BEGIN

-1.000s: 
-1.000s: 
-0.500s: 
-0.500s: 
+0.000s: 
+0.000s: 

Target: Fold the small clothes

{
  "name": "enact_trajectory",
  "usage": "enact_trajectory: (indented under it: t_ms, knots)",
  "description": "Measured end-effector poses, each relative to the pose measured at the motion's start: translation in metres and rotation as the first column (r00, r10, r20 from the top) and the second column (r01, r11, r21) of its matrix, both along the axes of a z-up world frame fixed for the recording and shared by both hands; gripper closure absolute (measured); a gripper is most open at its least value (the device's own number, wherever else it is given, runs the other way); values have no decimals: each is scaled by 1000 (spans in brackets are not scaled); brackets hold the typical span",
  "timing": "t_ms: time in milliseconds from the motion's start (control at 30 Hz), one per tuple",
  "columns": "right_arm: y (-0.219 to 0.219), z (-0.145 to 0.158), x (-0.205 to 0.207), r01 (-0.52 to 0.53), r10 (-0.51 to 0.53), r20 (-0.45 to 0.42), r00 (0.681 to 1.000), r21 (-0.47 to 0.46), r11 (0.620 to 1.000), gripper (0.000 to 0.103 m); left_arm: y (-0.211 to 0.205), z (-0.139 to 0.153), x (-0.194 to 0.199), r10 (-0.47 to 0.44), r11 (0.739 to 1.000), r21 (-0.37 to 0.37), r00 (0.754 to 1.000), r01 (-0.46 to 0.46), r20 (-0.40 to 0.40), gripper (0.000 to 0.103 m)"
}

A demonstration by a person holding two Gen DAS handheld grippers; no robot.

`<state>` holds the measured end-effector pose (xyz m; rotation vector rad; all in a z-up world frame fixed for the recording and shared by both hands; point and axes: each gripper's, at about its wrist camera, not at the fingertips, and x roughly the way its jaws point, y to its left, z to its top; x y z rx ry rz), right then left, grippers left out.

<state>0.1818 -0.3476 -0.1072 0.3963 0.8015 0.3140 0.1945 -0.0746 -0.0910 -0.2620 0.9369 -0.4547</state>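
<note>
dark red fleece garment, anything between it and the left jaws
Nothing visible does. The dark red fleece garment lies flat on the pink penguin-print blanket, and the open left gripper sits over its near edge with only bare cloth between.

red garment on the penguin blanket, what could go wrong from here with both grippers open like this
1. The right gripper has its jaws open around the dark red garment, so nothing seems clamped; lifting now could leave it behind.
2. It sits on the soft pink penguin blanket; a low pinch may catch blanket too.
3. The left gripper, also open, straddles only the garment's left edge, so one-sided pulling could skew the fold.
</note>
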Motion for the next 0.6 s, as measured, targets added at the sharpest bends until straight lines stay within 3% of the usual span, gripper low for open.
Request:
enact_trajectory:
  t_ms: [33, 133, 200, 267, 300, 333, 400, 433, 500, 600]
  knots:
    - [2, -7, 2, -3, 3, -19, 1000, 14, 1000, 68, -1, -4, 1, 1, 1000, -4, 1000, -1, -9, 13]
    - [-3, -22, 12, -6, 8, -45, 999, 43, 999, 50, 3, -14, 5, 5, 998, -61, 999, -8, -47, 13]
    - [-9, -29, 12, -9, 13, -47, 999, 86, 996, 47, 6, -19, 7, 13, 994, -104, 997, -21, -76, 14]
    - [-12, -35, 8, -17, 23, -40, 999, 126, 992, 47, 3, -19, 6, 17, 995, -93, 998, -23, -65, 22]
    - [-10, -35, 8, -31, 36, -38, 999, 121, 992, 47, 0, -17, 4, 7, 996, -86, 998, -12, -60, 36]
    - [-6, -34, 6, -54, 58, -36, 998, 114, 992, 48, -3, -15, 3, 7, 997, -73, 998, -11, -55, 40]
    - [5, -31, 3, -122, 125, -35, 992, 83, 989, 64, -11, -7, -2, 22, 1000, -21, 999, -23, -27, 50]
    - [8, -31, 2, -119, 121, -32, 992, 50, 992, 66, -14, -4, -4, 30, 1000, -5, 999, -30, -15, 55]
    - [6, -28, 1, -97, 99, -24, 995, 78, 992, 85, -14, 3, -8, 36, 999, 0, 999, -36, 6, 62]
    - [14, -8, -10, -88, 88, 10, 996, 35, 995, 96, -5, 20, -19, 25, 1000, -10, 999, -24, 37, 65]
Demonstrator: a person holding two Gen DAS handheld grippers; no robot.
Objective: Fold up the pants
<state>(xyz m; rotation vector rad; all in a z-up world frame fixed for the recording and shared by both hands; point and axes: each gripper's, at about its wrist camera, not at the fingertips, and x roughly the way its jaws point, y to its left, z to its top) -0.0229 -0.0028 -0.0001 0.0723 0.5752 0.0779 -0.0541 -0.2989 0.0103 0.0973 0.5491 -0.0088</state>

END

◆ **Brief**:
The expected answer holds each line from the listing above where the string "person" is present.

◆ **Exercise response**:
A demonstration by a person holding two Gen DAS handheld grippers; no robot.
Demonstrator: a person holding two Gen DAS handheld grippers; no robot.

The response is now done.